= Jerrold Schwaber =

American biologist and geneticist

Jerrold Schwaber (May 24, 1947 – June 6, 2014) was an American biologist and geneticist. In 1973 he described, with Edward Cohen, a method of producing antibodies involving human–mouse hybrid cells, or hybridomas. They fused "mouse myeloma cells secreting immunoglobulin of known specificity and human peripheral blood lymphocytes not secreting detectable immunoglobulin. The hybrid cells continued secretion of mouse immunoglobulin and initiate synthesis and secretion of human immunoglobulin." The antibody producing cells did not survive long and the antigens that the antibodies targeted remained unknown. In 1975, Georges Köhler, César Milstein, and Niels Kaj Jerne, succeeded in making hybridomas that made antibodies to known antigens and that were immortalized.
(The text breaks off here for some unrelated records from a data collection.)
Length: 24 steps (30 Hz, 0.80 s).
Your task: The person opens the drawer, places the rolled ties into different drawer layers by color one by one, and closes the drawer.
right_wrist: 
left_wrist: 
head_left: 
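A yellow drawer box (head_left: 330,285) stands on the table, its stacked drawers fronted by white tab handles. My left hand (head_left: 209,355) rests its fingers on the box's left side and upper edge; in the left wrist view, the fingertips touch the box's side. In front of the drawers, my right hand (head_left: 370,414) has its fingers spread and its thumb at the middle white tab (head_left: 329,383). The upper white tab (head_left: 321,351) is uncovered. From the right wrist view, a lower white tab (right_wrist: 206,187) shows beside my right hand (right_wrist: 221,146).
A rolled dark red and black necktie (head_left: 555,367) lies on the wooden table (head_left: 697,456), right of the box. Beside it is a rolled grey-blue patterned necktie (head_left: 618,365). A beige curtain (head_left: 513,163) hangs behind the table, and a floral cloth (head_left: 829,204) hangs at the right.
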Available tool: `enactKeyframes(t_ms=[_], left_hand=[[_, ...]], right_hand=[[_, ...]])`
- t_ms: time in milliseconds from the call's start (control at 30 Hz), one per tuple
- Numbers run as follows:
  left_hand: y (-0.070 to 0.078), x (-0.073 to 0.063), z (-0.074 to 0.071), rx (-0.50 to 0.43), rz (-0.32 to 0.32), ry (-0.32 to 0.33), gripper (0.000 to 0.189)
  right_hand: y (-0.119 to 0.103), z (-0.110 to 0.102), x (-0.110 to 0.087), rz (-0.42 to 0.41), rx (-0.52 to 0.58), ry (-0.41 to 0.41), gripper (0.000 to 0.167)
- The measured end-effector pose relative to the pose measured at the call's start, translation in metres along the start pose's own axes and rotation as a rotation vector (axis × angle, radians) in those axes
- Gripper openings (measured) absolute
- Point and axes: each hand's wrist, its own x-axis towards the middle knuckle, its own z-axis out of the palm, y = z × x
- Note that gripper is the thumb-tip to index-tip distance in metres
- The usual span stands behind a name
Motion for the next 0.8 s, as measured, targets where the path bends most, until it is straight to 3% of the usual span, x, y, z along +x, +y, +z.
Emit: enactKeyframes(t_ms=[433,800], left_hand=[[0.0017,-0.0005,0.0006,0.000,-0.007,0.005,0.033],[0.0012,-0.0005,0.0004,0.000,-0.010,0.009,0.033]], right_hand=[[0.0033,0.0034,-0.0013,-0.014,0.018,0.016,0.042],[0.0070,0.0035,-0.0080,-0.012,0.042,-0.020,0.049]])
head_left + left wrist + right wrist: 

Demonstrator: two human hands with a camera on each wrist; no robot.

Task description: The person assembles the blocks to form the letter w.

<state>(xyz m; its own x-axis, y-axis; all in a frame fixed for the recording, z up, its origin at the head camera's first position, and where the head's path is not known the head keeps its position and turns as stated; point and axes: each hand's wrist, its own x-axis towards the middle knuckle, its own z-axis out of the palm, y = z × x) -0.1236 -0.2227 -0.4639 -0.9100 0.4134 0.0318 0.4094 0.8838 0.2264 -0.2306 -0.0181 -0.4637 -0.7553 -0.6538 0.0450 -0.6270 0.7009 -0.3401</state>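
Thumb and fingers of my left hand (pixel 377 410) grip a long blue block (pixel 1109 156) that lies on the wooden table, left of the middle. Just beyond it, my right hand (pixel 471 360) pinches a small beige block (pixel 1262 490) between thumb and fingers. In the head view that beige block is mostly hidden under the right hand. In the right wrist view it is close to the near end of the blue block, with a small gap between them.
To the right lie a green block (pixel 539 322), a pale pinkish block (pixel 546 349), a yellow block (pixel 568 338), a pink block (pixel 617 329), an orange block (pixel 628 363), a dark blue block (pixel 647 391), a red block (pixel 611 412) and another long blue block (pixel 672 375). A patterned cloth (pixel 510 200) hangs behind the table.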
They shared the Nobel Prize in Physiology or Medicine in 1984 for the discovery. His work in laying the foundation for modern monoclonal antibody technology is recognized.

==Personal life==
Jerrold Schwaber was born in Evanston, Illinois in 1947, the 3rd of 4 brothers. He received a Ph.D. from the University of Chicago in 1974. He died at his home in Haddonfield, NJ on June 6, 2014. He is survived by his wife, Susan Hoch MD, and his sons Jason and Jeff Schwaber.

His brother, Ken Schwaber, is a software developer known for the invention of Scrum development process.